From the Department of Cardiology, West China Hospital, Sichuan University, 37 Guoxue Street, Wuhou District, Chengdu 610041, China.
From the Department of Cardiology, West China Hospital, Sichuan University, 37 Guoxue Street, Wuhou District, Chengdu 610041, China
QJM. 2015 Aug;108(8):641-7. doi: 10.1093/qjmed/hcv013. Epub 2015 Jan 21.
'Obesity paradox' was not consistently observed in Asians with coronary artery disease (CAD).
The study investigated the association between body composition and outcomes in Chinese patients with CAD.
Cohort study.
A total of 3280 patients with angiographically validated CAD were consecutively included. Body fat (BF) percentage and lean mass index (LMI) were evaluated using the Clínica Universidad de Navarra-Body Adiposity Estimator. The rate of mortality from any cause was compared across groups classified by the quartiles of LMI.

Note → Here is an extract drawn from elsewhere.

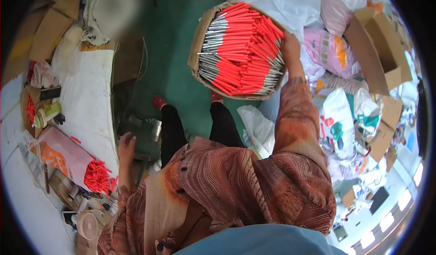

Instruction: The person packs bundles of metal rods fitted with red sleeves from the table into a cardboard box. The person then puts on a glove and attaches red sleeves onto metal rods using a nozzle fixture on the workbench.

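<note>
A cardboard box point(194, 57) full of slim metal rods with red plastic sleeves point(245, 41) is in front of me, near the top middle. My right hand point(291, 50) grips the box at its right rim; its fingertips are partly hidden by the edge and the rods. Low on the left, my left hand point(127, 147) hangs beside the white-topped table point(91, 91), fingers loosely apart and nothing in them. Near it on the left lies a pink bag point(63, 153) with a bundle of red sleeves point(97, 177) sticking out of its mouth.
Plastic bags point(334, 123) and an open cardboard carton point(379, 46) crowd the right side. A green-and-white bottle-like object point(47, 114) stands at the far left. A metal can-like piece point(156, 130) lies on the green floor point(170, 32) near my legs.
</note>
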Motion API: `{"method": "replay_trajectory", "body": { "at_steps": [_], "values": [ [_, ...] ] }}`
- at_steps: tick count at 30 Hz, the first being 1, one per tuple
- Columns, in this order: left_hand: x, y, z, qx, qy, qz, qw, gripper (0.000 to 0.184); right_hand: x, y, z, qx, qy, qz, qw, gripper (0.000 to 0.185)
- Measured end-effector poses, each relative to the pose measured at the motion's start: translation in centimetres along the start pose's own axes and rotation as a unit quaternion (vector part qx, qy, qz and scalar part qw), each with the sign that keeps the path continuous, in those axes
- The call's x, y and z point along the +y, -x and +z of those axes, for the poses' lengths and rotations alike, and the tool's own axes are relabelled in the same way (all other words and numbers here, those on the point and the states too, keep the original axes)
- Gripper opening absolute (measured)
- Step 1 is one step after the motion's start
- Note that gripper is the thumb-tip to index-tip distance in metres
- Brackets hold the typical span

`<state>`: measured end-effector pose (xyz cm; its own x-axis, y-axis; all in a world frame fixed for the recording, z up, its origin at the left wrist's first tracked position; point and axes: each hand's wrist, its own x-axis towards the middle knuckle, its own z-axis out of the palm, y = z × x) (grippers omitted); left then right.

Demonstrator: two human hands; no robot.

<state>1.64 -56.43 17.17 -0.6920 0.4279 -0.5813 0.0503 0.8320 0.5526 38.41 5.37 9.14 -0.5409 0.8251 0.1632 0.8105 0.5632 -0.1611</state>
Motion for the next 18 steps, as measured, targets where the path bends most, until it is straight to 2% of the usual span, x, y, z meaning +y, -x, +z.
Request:
{"method": "replay_trajectory", "body": {
  "at_steps": [4, 5, 6, 7, 8, 9, 11, 12, 13, 14, 16, 17, 18],
  "values": [
    [-3.6, 4.7, 2.2, 0.024, 0.017, -0.039, 0.999, 0.041, 4.4, -0.2, 6.5, -0.024, -0.080, -0.119, 0.989, 0.030],
    [-4.6, 6.6, 3.1, 0.025, 0.025, -0.044, 0.998, 0.040, 5.5, -0.5, 7.1, -0.084, -0.113, -0.135, 0.981, 0.042],
    [-4.4, 8.0, 3.4, 0.023, 0.001, -0.035, 0.999, 0.040, 6.5, -0.8, 8.2, -0.145, -0.129, -0.123, 0.973, 0.045],
    [-6.9, 9.1, 4.5, 0.034, 0.011, -0.061, 0.998, 0.039, 6.7, -0.8, 8.3, -0.161, -0.159, -0.133, 0.965, 0.047],
    [-6.7, 10.6, 5.3, 0.052, -0.033, -0.038, 0.997, 0.040, 4.7, -0.7, 5.6, -0.176, -0.184, -0.127, 0.959, 0.053],
    [-5.0, 12.4, 6.0, 0.067, -0.043, -0.092, 0.993, 0.040, 2.9, -1.5, 3.6, -0.248, -0.237, -0.119, 0.932, 0.052],
    [-4.1, 16.2, 8.3, 0.087, -0.032, -0.140, 0.986, 0.036, 4.1, -2.8, 4.4, -0.322, -0.179, -0.108, 0.923, 0.050],
    [-5.1, 18.5, 10.2, 0.073, 0.020, -0.149, 0.986, 0.036, 2.1, -3.1, 2.1, -0.347, -0.126, -0.159, 0.916, 0.052],
    [-6.4, 20.4, 12.1, 0.062, 0.070, -0.143, 0.985, 0.036, 1.5, -3.1, 1.6, -0.331, -0.001, -0.202, 0.922, 0.057],
    [-8.0, 22.1, 14.3, 0.082, 0.101, -0.170, 0.977, 0.036, -1.8, -2.5, 0.0, -0.342, 0.005, -0.196, 0.919, 0.054],
    [-11.2, 25.4, 19.2, -0.068, 0.098, -0.150, 0.981, 0.038, -6.5, -1.8, -1.5, -0.364, 0.018, -0.184, 0.913, 0.049],
    [-13.0, 26.9, 21.9, -0.057, 0.122, -0.161, 0.978, 0.038, -12.2, 0.4, -4.7, -0.394, -0.029, -0.213, 0.893, 0.046],
    [-13.8, 28.2, 23.7, -0.088, 0.094, -0.146, 0.981, 0.036, -13.5, 1.6, -3.4, -0.432, -0.089, -0.227, 0.868, 0.045]
  ]
}}
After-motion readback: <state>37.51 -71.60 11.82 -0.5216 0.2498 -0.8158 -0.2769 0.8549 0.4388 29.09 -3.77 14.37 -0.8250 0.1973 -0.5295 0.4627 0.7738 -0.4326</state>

During a median period of 24 months, 288 (8.8%) participants died. There was a close association between increasing LMI and reducing mortality rate. However, univariate analyses did not find protective effect of BF on survival. After adjusting for age, sex, diabetes, current smoking, systolic blood pressure, creatinine, white blood cell count, haemoglobin and medication, Cox regression analyses showed that the significant relation between higher quartiles (Q) of LMI and survival benefit (Q4, hazard ratio 0.58 (95% confidence interval: 0.36-0.94) vs. Q3, 0.60 (0.39-0.91) vs. Q2, 0.60 (0.41-0.88) vs. Q1, reference) remained.
Low LMI but not BF predicts all-cause mortality in Chinese patients with CAD.
在患有冠心病(CAD)的亚洲人中,“肥胖悖论”并不总是存在。
本研究旨在探讨中国人的体成分与 CAD 患者结局的相关性。
队列研究。
共连续纳入 3280 例经血管造影证实的 CAD 患者。采用 Clinica Universidad de Navarra-Body Adiposity Estimator 评估体脂肪(BF)百分比和瘦体重指数(LMI)。比较根据 LMI 四分位数分组的死亡率。
在中位 24 个月的随访期间,288 名(8.8%)患者死亡。随着 LMI 的增加,死亡率呈下降趋势,二者之间存在密切关联。然而,单因素分析并未发现 BF 对生存有保护作用。在调整年龄、性别、糖尿病、当前吸烟、收缩压、肌酐、白细胞计数、血红蛋白和药物等因素后,Cox 回归分析显示,LMI 较高四分位数(Q)与生存获益之间存在显著相关性(Q4:风险比 0.58(95%置信区间:0.36-0.94)与 Q3,0.60(0.39-0.91)与 Q2,0.60(0.41-0.88)与 Q1,参考)。
在 CAD 患者中,低 LMI 而不是 BF 预测全因死亡率。